Die private und betriebliche Altersvorsorge wird aktienorientierter und nachhaltiger. Dieser Wandel muss den Kunden erklärt werden und da fällt Vermittlern eine zentrale Rolle zu, meint Dr. Henriette Meissner. Bei der bAV steigt der Druck dagegen schon allein aufgrund der demografischen Entwicklung.

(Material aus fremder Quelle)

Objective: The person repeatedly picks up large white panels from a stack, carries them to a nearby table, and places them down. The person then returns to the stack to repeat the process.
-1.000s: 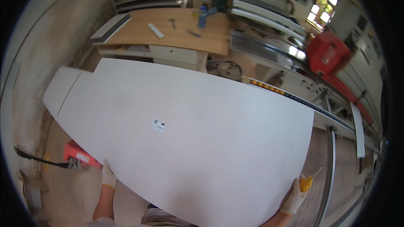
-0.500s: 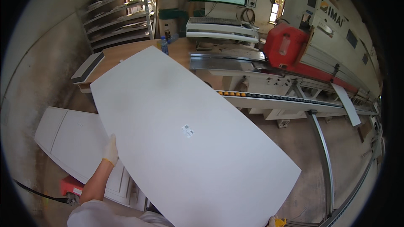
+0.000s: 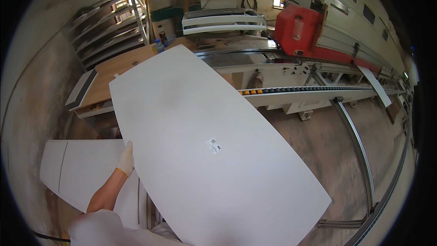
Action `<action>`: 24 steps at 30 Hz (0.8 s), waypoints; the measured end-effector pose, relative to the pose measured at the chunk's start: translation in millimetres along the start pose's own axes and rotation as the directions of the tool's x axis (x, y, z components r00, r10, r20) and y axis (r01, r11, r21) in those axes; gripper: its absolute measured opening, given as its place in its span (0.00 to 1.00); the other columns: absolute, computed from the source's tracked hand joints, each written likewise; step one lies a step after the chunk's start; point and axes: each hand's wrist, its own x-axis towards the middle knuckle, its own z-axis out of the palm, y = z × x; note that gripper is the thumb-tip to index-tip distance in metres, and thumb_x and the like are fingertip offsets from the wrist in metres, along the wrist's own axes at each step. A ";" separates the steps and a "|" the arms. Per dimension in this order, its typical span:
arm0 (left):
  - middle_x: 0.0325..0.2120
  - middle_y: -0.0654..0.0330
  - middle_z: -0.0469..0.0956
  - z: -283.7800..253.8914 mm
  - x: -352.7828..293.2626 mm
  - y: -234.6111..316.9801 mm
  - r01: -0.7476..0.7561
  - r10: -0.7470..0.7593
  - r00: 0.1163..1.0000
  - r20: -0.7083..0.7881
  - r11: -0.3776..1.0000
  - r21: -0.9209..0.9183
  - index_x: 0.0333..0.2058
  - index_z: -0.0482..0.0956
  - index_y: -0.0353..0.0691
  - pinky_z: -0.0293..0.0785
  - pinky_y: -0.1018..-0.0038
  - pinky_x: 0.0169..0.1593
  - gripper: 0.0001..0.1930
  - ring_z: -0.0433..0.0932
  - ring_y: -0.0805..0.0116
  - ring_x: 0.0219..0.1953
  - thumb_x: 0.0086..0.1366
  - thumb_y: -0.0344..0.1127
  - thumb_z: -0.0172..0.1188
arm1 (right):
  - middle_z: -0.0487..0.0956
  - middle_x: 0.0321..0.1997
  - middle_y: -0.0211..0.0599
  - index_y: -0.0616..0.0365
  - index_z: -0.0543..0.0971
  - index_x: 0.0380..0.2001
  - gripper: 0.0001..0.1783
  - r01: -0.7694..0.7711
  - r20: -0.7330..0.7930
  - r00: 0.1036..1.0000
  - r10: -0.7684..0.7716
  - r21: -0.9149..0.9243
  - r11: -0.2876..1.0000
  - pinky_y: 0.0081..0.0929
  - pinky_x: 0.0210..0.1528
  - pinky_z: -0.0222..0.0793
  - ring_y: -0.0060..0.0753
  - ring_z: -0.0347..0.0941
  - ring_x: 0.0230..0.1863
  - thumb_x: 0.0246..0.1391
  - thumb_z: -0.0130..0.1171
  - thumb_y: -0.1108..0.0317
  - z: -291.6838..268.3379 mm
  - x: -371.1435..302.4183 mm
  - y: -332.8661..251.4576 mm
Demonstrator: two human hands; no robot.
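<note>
Gloved left hand clamped on the left long edge of a large white panel, its fingers beneath the board hidden; the right hand is out of view. The panel extends rightward and forward from the hand, its label facing up; lower white boards lie below and left of the hand. Beyond the hand stand a wooden table and, farther right, a roller rail and red machine housing. The step appears to be carrying; the next move likely calls for level, two-sided support
</note>
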 end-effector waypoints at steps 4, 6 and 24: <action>0.58 0.53 0.78 23.1 30.0 0.5 0.028 -0.028 1.000 0.004 0.999 0.037 0.62 0.72 0.28 0.72 0.66 0.63 0.31 0.76 0.59 0.58 0.79 0.53 0.48 | 0.83 0.46 0.54 0.68 0.83 0.47 0.16 0.370 0.079 0.926 -0.368 -0.375 0.850 0.45 0.56 0.73 0.52 0.77 0.46 0.69 0.53 0.66 -6.9 -37.8 12.7; 0.54 0.54 0.80 35.1 45.3 -1.6 -0.003 0.007 1.000 -0.030 0.989 0.147 0.59 0.75 0.29 0.75 0.66 0.59 0.29 0.78 0.61 0.55 0.78 0.53 0.50 | 0.83 0.35 0.48 0.65 0.84 0.40 0.15 0.362 -0.011 0.917 -0.398 -0.392 0.846 0.44 0.49 0.76 0.46 0.78 0.37 0.71 0.51 0.65 -5.3 -52.4 13.2; 0.42 0.45 0.83 180.9 111.8 -7.9 -0.039 0.013 0.999 0.047 0.794 0.607 0.48 0.78 0.17 0.76 0.63 0.48 0.40 0.81 0.57 0.44 0.70 0.62 0.56 | 0.80 0.43 0.51 0.65 0.79 0.48 0.18 0.035 -0.156 0.987 -0.036 -0.011 0.999 0.46 0.54 0.72 0.49 0.75 0.44 0.69 0.53 0.60 24.0 -80.5 8.6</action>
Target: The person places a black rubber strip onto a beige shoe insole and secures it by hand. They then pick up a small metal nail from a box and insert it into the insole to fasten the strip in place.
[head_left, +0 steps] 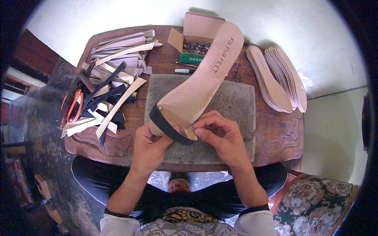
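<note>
A tan insole (pixel 193 92) with dark lettering is held up at a slant over the table, one rounded end toward the back. Across its near end curves a black strap (pixel 168 124) with a pale underside showing at its right end. My left hand (pixel 149 147) grips the near end of the insole at the left, its thumb by the strap. At the right edge, my right hand (pixel 220 133) pinches the strap's pale end between thumb and fingers. Exactly how that end meets the insole is hidden by the fingertips.
Below the insole lies a grey slab (pixel 240 106) on a carved wooden table (pixel 275 129). Cream and black strips (pixel 118 88) and an orange-handled tool (pixel 75 108) lie left. A green box (pixel 191 58) of small metal pieces stands behind, near a marker (pixel 182 71). Stacked insoles (pixel 271 84) lie right.
</note>
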`<state>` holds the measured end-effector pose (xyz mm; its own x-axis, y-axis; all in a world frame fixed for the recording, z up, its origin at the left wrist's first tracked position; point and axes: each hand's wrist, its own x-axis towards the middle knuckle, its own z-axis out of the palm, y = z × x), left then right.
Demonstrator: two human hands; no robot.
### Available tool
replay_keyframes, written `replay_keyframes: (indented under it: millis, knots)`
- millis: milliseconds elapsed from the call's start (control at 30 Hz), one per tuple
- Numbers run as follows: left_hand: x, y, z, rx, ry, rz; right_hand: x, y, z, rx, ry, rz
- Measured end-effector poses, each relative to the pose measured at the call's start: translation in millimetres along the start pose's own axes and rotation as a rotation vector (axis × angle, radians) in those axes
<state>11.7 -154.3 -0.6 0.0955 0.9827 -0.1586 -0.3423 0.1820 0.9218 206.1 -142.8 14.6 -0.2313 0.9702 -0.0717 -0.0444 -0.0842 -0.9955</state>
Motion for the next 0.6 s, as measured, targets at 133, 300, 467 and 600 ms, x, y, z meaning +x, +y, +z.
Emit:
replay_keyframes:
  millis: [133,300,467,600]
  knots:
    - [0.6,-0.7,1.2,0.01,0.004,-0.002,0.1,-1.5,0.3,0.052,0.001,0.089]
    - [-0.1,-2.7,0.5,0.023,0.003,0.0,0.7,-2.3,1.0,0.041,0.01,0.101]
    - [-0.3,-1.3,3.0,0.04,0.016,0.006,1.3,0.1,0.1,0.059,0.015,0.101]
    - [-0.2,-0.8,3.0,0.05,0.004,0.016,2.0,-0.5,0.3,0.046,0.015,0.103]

Interview mit Dr. Henriette Meissner, Geschäftsführerin der Stuttgarter Vorsorge-Management GmbH und Generalbevoll–mächtigte für die bAV der Stuttgarter Lebensversicherung a. G.
Frau Dr. Meissner, ein neues Jahr beginnt, die Niedrigzinsphase bleibt. Bleibt sie die größte Herausforderung in der Altersvorsorge?

Die größte Herausforderung bleibt, möglichst viele Menschen gut zu versorgen. Für die gute Versorgung ist es wichtig, dass die Regierung „die Kraft der Aktien“ endlich entfesselt. Der Koalitionsvertrag deutet das an und wird das hoffentlich schnell umsetzen.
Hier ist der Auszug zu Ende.